Suppose I have a finite field extension of number fields (finite field extensions over $\mathbb{Q}$), say $K\subset L$. Say $P$ is a prime in the number ring contained in $K$ such that $P$ splits completely in every intermediate field strictly between $K$ and $L$, but does not split completely in $L$. I have already shown that the Galois group of such a field has order that is a prime power of a prime $p$ and that it contains a unique smallest normal subgroup of order $p$.

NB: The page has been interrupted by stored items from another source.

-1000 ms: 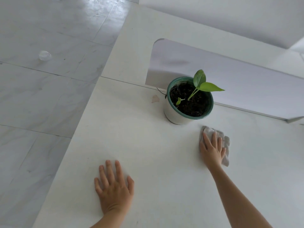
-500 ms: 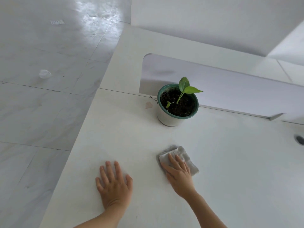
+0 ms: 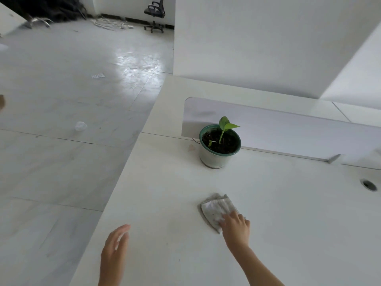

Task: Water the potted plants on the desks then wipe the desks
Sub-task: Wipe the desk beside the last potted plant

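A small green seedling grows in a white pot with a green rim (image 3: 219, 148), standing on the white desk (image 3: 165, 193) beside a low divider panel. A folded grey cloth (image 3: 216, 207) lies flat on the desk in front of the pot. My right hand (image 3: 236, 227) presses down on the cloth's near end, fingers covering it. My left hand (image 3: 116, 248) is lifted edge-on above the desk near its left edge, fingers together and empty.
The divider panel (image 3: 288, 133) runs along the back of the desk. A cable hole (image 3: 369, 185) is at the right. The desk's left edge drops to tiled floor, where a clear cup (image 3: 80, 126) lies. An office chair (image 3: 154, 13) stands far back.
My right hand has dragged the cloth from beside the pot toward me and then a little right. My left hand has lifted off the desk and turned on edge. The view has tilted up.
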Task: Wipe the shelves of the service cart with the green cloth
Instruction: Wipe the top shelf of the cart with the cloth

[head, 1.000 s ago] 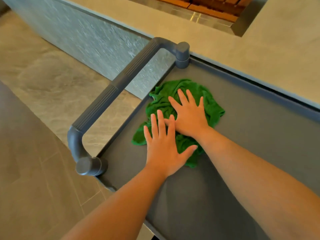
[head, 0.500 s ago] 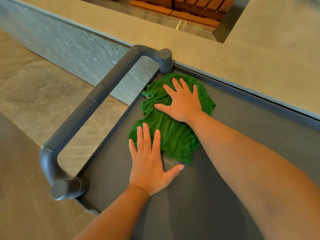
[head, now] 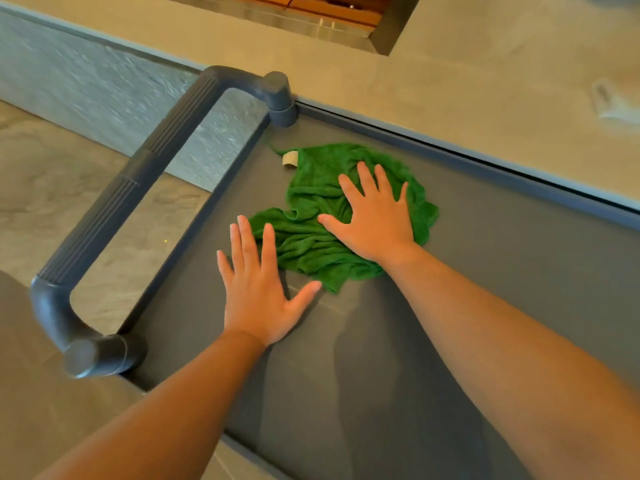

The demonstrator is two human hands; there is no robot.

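Observation:
A crumpled green cloth [head: 311,233] lies on the grey top shelf [head: 502,271] of the service cart, near its left end. My right hand [head: 375,216] presses flat on the cloth with fingers spread. My left hand [head: 258,285] rests flat on the bare shelf just in front of the cloth, fingertips at its near edge. A pale tag [head: 290,158] shows at the cloth's far corner.
The cart's dark grey handle [head: 138,178] arches off the left end between two corner posts. A beige counter [head: 485,81] runs along the far side of the cart, with a recessed opening showing wooden slats. Stone floor tiles [head: 69,188] lie to the left.
My right hand has dragged the cloth rightward, away from the far-left corner by the handle post. My left hand has come off the cloth and now lies on the bare shelf.

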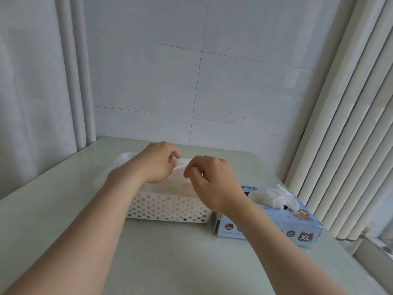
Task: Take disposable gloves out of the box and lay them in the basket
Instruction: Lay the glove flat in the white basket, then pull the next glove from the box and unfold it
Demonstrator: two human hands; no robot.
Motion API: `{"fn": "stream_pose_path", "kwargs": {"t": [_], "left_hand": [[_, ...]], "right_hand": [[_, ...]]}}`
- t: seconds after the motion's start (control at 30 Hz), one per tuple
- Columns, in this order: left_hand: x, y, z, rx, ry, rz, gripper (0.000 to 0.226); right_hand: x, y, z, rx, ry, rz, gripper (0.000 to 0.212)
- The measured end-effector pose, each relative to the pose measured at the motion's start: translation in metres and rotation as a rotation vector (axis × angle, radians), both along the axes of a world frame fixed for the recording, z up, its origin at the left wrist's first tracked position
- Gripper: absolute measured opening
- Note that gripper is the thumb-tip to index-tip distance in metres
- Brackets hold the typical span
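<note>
Quick count of what's in front of you: two hands, one basket, one box, all on one pale green table.

The basket is white plastic with round holes in its walls, and it sits just left of the box, the two nearly touching at the corner. Inside it there's a filmy whitish pile reaching up to about the rim. It's so thin and see-through that I can't count the gloves in it.

Both your hands are above the basket, close together but not touching. Your left hand has its fingers curled, pinching the far end of one clear glove. Your right hand is curled the same way, with thumb and fingertips nipping the near end of that glove. So the glove is stretched between the two, hanging right over the pile, inside the basket's outline.

The box is light blue with "XL" printed on its near face and lies flat under your right forearm. One crumpled white tuft of glove pokes up out of the slot on top.

Behind it all is a white tiled wall, with a curtain on the left and vertical slats on the right.
</note>
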State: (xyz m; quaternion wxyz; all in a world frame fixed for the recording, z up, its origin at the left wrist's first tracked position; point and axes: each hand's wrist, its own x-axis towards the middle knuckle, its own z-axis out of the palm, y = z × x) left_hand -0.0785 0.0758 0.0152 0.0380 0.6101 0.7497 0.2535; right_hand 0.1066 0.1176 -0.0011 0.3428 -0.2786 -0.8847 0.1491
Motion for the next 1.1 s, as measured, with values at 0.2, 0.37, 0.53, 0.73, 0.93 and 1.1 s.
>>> {"fn": "stream_pose_path", "kwargs": {"t": [0.2, 0.37, 0.53, 0.73, 0.93, 1.1], "left_hand": [[0.062, 0.007, 0.0, 0.253, 0.029, -0.152, 0.035], [0.112, 0.011, -0.01, 0.196, 0.109, -0.307, 0.03], [0.142, 0.015, -0.035, 0.153, 0.313, -0.297, 0.025], [0.149, 0.014, -0.048, 0.132, 0.467, -0.226, 0.032], [0.149, 0.013, -0.046, 0.106, 0.341, -0.213, 0.06], [0.148, 0.015, -0.045, 0.197, 0.142, -0.239, 0.03]], "right_hand": [[0.048, 0.027, -0.009, 0.004, 0.073, -0.257, 0.032], [0.097, 0.039, -0.018, 0.132, -0.221, -0.592, 0.04], [0.12, 0.034, -0.024, -0.013, -0.28, -0.749, 0.047], [0.135, 0.046, -0.022, -0.081, -0.139, -0.711, 0.036], [0.132, 0.045, -0.017, -0.156, 0.291, -0.362, 0.008], [0.12, 0.038, -0.024, -0.291, 0.351, -0.144, 0.014]]}}
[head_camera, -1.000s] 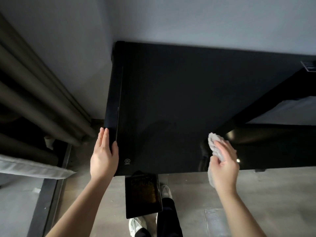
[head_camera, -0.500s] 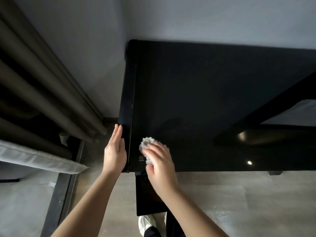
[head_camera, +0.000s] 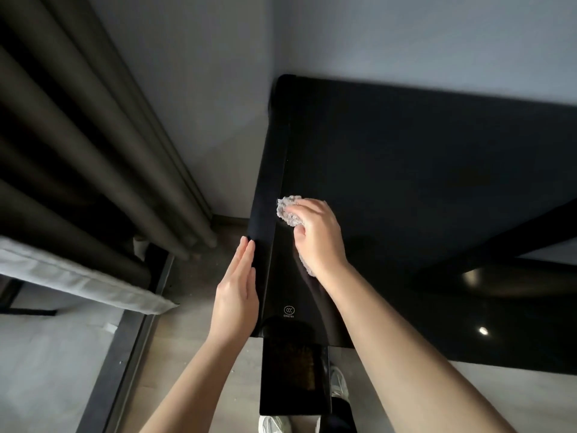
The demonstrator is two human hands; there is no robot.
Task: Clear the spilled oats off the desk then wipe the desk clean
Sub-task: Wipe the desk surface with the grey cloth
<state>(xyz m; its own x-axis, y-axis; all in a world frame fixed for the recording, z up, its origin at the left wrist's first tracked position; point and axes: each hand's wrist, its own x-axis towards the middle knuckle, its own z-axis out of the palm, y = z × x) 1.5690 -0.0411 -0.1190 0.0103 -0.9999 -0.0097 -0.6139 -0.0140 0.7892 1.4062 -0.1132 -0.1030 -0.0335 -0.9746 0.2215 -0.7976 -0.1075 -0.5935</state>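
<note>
Certification mark [head_camera: 288, 310], three letter Cs ringed in an oval, is printed in white near the front left corner of a glossy black desk [head_camera: 406, 170]; the line of small characters beneath it is too fine to read. The desk stands pushed into a corner of a pale grey wall [head_camera: 406, 35], and its dark top mirrors the room and a small point of light.

The person's right hand [head_camera: 315, 235] presses a crumpled white paper towel [head_camera: 288, 210] onto the desktop close to its left edge, fingers and thumb curled over the wad, with a loose end trailing back under the palm. The left hand [head_camera: 239, 295] holds nothing. Its fingers are straight and together, laid flat against the desk's left side edge.

Just below the front edge, a shiny black rectangular tray [head_camera: 295, 379] juts out toward the person, a brownish patch showing on it that may be oats. White shoes [head_camera: 338, 385] stand on the grey floor [head_camera: 193, 370] beside it. Dark curtain folds [head_camera: 93, 135] hang at left above a pale padded edge [head_camera: 78, 276].
</note>
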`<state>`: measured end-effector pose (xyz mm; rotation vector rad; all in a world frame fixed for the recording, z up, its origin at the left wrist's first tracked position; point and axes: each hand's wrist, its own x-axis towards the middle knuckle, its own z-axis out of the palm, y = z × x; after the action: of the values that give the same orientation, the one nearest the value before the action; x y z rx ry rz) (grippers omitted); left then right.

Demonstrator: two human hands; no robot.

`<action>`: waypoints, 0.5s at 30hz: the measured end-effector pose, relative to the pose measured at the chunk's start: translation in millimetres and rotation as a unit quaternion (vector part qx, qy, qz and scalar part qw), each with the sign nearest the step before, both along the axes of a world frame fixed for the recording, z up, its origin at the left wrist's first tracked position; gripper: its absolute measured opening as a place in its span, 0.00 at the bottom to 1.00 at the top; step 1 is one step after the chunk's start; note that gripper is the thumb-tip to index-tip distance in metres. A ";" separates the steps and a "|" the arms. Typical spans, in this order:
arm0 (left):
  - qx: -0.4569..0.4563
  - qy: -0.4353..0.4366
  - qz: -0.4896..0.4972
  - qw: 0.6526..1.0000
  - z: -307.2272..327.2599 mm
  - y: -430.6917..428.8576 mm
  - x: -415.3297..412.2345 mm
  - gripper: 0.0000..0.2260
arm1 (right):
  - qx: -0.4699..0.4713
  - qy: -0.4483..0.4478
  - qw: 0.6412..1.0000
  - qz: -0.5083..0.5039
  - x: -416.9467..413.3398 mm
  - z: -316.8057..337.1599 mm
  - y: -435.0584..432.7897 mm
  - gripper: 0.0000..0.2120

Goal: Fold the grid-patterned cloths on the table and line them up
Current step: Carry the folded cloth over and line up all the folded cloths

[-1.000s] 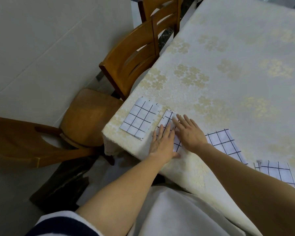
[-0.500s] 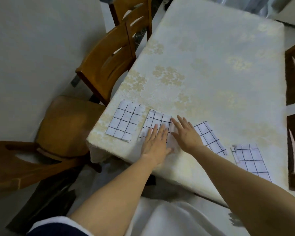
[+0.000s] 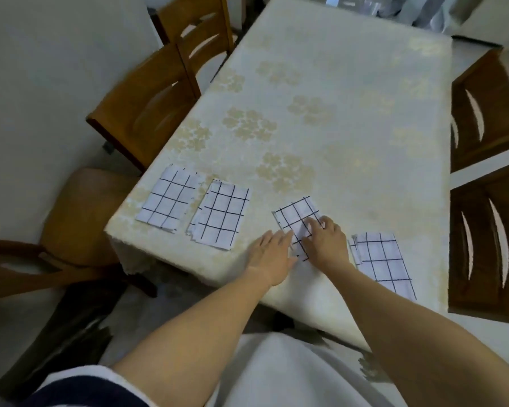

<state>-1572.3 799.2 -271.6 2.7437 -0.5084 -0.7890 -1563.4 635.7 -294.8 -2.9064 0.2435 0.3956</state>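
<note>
Several folded white cloths with a black grid lie in a row along the near edge of the table [image 3: 335,127]. The leftmost cloth [image 3: 168,201] and the second cloth [image 3: 221,218] lie side by side near the left corner, untouched. A third cloth [image 3: 296,214] lies slightly askew further right. My right hand [image 3: 326,242] rests on its near part with fingers curled onto the fabric. My left hand [image 3: 272,254] lies flat with fingertips against that cloth's left edge. The rightmost cloth [image 3: 382,259] sits beside my right forearm, which hides its near corner.
The table wears a cream cloth with pale gold flowers. Wooden chairs stand on the left [image 3: 147,110] and dark chairs on the right [image 3: 488,113]. A chair seat [image 3: 80,212] sits off the near left corner. A wall runs along the left.
Both hands have left the second cloth and moved right onto the third one. The view has swung right, so more of the table and the right chairs show.
</note>
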 end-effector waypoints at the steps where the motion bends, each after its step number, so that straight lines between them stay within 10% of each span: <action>1: 0.000 0.004 0.017 1.000 -0.7 -7.1 -2.8 0.32 | -0.003 -0.004 1.000 -0.007 -2.6 1.2 -3.8 0.23; 15: 0.130 -0.028 0.110 0.985 -2.4 -5.5 2.1 0.34 | 0.286 0.045 0.957 -0.029 -4.3 -1.8 -2.8 0.15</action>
<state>-1570.2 793.8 -274.0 2.9983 -0.1138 -0.7731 -1567.7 632.9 -296.6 -2.3113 0.1882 0.4924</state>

Now, I just want to find an example of such a field extension $L$ over $K$ where $K = \mathbb{Q}$ and the Galois group of $L$ over $K$ is of order $p^{k}$ for $k>1$. Any suggestions?

  • $\begingroup$ Any quadratic extension and any inert prime, having Galois group $\Bbb Z /2 \Bbb Z$? $\endgroup$
    – benh
    Dec 29, 2013 at 14:36
  • $\begingroup$ That does work, but I will edit my question to ask for an extension with Galois group that is not of prime order. $\endgroup$
    – neelp
    Dec 29, 2013 at 14:39

1 Answer 1


Let $\zeta_5 = e^{2\pi i/5}$ be a $5$-th root of unity. Then $L = \Bbb Q(\zeta_5)$ is an abelian extension with Galois group $$(\Bbb Z/5 \Bbb Z)^\times = \Bbb Z/4 \Bbb Z.$$ So we have one intermediate extension corresponding to the one non-trivial subgroup of $\Bbb Z / 4 \Bbb Z$. It is $\Bbb Q(\sqrt{5})=M$, because $\zeta_5+\zeta_5^{-1} = (\sqrt{5}-1)/2 \in \Bbb Q(\zeta_5).$

An odd prime $p$ is completely split in $\Bbb Q(\sqrt{5})=M$ iff $\left(\frac{p}{5} \right)=1$, because $d_M = 5$.

An odd prime $p$ is completely split in $\Bbb Q(\zeta_5)$ iff $p \equiv 1 \bmod 5$.

So choose any prime $p \equiv 4 \bmod 5$ to get an example, e.g. $19 = (8+3\sqrt{5})(8-3\sqrt{5})$.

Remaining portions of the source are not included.